Um dos maiores desafios identificados para enfrentar esse déficit é mudar a visão tradicional de que a engenharia é inacessível ou exclusiva para quem tem facilidade com exatas. “A mensagem precisa ser: se você quer resolver problemas da sociedade, a engenharia é para você, independentemente de sua habilidade inicial em física ou matemática”, diz Vagner Barbeta, reitor do Centro Universitário FEI.
Apesar das críticas recorrentes sobre a defasagem de alunos em disciplinas como matemática e física, a universidade adota uma visão equilibrada. “Os alunos chegam com habilidades diferentes. Talvez faltem fundamentos em alguns pontos, mas trazem competências como trabalho em grupo e produção de vídeos, que são essenciais no mercado atual”, ressalta.
Iniciativas para atrair mais estudantes
Em novembro, o CIEE reuniu representantes do Instituto Mauá, Mackenzie, FEI e Poli-USP no Instituto de Engenharia, em São Paulo, para assinar um memorando de Entendimentos (MOU) para formalizar a colaboração entre as partes e partir para ações de combate ao déficit de engenheiros no país.
“O número de formados neste ano é próximo do número de engenheiros formados há dez anos. É essencial que unamos os esforços para colhermos os frutos de um trabalho que não tem sido pequeno. Todos ganham com isso: a engenharia e a sociedade de uma forma geral”, explica Renato Meneghetti Peres, coordenador dos cursos de Engenharia Química e Engenharia de Materiais do Mackenzie.
Também presente no evento, o atual secretário de Ciência, Tecnologia e Inovação do Estado de São Paulo, Vahan Agopyan, ressaltou a importância de desmistificar as ciências exatas para os jovens. “Muitos jovens veem as ciências exatas como algo extremamente difícil e inacessível. Precisamos informar e formar esses jovens adequadamente para que eles possam desenvolver raciocínio lógico e aprender a aplicar conceitos matemáticos em situações práticas.”

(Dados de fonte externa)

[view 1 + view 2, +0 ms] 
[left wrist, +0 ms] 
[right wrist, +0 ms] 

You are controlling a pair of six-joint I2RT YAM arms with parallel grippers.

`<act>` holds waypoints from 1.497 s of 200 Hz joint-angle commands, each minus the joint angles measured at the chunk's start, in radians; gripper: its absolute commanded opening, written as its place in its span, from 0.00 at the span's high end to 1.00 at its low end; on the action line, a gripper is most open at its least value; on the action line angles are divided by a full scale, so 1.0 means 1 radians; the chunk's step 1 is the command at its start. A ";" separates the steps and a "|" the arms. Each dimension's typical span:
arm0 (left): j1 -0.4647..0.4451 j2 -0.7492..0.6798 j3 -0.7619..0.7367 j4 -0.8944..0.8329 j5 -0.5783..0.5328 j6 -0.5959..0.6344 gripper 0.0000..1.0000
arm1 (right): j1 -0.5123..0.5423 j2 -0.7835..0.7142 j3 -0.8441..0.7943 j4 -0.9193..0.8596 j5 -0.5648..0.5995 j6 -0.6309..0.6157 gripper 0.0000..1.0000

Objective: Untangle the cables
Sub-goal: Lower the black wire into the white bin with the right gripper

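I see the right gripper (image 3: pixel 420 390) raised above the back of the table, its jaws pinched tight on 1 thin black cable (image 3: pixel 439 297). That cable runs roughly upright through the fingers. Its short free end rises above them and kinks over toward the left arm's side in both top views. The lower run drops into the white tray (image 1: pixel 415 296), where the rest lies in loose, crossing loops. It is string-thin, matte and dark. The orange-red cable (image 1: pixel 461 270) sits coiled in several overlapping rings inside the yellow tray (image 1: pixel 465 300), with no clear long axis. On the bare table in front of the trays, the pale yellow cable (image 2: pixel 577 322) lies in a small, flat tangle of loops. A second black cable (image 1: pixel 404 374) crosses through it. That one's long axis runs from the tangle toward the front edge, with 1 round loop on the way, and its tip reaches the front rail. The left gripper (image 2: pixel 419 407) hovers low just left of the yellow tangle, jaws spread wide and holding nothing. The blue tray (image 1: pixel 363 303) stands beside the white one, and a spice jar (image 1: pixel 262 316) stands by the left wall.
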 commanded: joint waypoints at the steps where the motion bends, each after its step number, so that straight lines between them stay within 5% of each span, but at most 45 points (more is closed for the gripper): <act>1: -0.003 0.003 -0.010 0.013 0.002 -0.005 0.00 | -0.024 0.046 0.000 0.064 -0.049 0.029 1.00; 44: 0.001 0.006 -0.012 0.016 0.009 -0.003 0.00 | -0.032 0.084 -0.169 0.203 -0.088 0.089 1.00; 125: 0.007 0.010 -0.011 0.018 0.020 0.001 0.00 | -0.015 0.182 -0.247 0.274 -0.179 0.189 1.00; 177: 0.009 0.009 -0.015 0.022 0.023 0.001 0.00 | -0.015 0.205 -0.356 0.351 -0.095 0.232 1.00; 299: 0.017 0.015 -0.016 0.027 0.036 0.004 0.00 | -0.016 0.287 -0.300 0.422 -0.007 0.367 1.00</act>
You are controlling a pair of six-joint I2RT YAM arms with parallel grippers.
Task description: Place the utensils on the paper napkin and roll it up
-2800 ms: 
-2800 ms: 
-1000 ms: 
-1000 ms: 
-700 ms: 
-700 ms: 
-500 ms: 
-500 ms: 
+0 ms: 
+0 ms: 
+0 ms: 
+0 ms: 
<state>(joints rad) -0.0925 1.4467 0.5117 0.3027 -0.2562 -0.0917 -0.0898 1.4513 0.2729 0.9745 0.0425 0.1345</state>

Para contribuir com a mudança desse cenário, além de conectar jovens estudantes a oportunidades de trabalho, o CIEE lançou o programa Jornada CIEE, uma iniciativa para aumentar o interesse pela Matemática nos primeiros anos escolares. Por meio de um ambiente gamificado na ilha fictícia de Mátika, os estudantes são desafiados a resolver problemas matemáticos para ajudar seus habitantes e coletar pistas necessárias para restaurar uma inteligência artificial que controlava todos os cálculos da ilha.